- [What you have to do]: Your output should be the complete listing, repeated exactly.

- [Material provided]:
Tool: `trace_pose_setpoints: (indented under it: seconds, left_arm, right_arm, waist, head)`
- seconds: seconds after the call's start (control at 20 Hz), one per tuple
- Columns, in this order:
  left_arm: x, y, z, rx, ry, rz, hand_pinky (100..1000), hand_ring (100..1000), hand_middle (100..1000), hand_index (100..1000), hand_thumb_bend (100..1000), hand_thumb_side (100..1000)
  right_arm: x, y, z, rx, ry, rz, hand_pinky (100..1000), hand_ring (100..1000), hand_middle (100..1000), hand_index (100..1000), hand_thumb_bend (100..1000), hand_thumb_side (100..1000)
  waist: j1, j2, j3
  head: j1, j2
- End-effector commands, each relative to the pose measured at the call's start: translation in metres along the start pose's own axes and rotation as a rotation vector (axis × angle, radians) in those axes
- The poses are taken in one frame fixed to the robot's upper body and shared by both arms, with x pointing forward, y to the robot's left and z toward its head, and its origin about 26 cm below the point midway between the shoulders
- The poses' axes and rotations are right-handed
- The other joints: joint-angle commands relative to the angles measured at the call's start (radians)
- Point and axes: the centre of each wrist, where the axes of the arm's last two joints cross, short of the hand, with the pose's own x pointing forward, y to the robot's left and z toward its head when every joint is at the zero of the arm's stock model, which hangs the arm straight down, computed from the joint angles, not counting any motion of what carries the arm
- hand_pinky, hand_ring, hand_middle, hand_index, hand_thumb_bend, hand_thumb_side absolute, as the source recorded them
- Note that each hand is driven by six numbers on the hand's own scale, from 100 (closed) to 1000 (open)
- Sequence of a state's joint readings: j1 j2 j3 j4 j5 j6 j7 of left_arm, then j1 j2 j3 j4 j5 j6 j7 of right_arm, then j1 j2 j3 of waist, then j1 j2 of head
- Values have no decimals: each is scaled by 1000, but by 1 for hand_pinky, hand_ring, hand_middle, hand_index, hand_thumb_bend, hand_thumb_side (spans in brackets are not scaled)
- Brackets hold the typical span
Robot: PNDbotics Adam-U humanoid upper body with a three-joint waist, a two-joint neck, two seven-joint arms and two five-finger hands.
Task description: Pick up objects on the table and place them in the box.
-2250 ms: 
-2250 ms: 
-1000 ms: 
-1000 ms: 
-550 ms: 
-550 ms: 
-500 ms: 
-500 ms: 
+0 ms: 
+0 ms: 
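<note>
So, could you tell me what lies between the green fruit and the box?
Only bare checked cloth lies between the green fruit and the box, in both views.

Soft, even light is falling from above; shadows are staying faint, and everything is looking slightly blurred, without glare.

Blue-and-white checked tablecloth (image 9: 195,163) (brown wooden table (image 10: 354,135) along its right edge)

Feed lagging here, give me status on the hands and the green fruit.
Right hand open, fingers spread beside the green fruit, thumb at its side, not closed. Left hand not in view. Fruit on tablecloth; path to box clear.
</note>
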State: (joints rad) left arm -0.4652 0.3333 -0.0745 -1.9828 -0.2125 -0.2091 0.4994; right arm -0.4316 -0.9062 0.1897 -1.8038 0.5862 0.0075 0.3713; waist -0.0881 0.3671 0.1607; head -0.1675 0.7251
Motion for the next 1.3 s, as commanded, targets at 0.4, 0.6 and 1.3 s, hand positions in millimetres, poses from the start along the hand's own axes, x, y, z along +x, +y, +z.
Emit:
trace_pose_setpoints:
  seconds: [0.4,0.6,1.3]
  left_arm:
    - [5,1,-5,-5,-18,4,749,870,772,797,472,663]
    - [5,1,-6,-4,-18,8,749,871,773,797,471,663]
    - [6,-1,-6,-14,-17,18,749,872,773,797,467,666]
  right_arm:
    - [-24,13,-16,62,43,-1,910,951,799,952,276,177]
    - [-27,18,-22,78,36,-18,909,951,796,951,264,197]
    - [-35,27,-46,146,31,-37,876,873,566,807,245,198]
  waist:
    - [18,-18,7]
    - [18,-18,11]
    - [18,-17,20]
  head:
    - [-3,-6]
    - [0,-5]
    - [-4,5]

- [Expected answer]:
Tool: `trace_pose_setpoints: (indented under it: seconds, left_arm, right_arm, waist, head)`
- seconds: seconds after the call's start (control at 20 Hz), one per tuple
- Columns, in this order:
  left_arm: x, y, z, rx, ry, rz, hand_pinky (100..1000), hand_ring (100..1000), hand_middle (100..1000), hand_index (100..1000), hand_thumb_bend (100..1000), hand_thumb_side (100..1000)
  right_arm: x, y, z, rx, ry, rz, hand_pinky (100..1000), hand_ring (100..1000), hand_middle (100..1000), hand_index (100..1000), hand_thumb_bend (100..1000), hand_thumb_side (100..1000)
  waist: j1, j2, j3
  head: j1, j2
- End-effector commands, each relative to the pose measured at the call's start: translation in metres along the start pose's own axes and rotation as a rotation vector (axis × angle, radians) in those axes
- The poses are taken in one frame fixed to the robot's upper body and shared by both arms, with x pointing forward, y to the robot's left and z toward its head, and its origin about 26 cm below the point midway between the shoulders
- The poses' axes and rotations are right-handed
- The other joints: joint-angle commands relative to the angles measured at the call's start (radians)
- Point and axes: the centre of each wrist, where the axes of the arm's last two joints cross, short of the hand, with the pose's own x pointing forward, y to the robot's left and z toward its head when every joint is at the zero of the arm's stock model, which hangs the arm straight down, computed from the joint angles, not counting any motion of what carries the arm
- hand_pinky, hand_ring, hand_middle, hand_index, hand_thumb_bend, hand_thumb_side absolute, as the source recorded them
- Note that each hand is driven by six numbers on the hand's own scale, from 100 (closed) to 1000 (open)
- Sequence of a state's joint readings: j1 j2 j3 j4 j5 j6 j7 of left_arm, then j1 j2 j3 j4 j5 j6 j7 of right_arm, then j1 j2 j3 of waist, then j1 j2 of head
- Values have no decimals: each is scaled by 1000, but by 1 for hand_pinky, hand_ring, hand_middle, hand_index, hand_thumb_bend, hand_thumb_side (spans in brackets are not scaled)
- Brackets hold the typical span
Robot: PNDbotics Adam-U humanoid upper body with a three-joint waist, a two-joint neck, two seven-joint arms and two five-finger hands.
Task description: Pick up objects on the table and place them in the box.
-2250 ms: 
-2250 ms: 
-1000 ms: 
-1000 ms: 
-550 ms: 
-550 ms: 
-500 ms: 
-500 ms: 
+0 ms: 
+0 ms: 
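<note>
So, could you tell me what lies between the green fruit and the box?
Only bare checked cloth lies between the green fruit and the box, in both views.

Soft, even light is falling from above; shadows are staying faint, and everything is looking slightly blurred, without glare.

Blue-and-white checked tablecloth (image 9: 195,163) (brown wooden table (image 10: 354,135) along its right edge)

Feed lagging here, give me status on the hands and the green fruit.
Right hand open, fingers spread beside the green fruit, thumb at its side, not closed. Left hand not in view. Fruit on tablecloth; path to box clear.
</note>
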State: (joints rad) left arm -0.4652 0.3333 -0.0745 -1.9828 -0.2125 -0.2091 0.4994; right arm -0.4316 -0.9062 0.1897 -1.8038 0.5862 0.0075 0.3713; waist -0.0881 0.3671 0.1607; head -0.1675 0.7251
Motion for the next 1.3 s, as commanded, targets at 0.4, 0.6 and 1.3 s, hand positions in millimetres, poses from the start along the hand's own axes, x, y, z along +x, +y, +z.
Emit:
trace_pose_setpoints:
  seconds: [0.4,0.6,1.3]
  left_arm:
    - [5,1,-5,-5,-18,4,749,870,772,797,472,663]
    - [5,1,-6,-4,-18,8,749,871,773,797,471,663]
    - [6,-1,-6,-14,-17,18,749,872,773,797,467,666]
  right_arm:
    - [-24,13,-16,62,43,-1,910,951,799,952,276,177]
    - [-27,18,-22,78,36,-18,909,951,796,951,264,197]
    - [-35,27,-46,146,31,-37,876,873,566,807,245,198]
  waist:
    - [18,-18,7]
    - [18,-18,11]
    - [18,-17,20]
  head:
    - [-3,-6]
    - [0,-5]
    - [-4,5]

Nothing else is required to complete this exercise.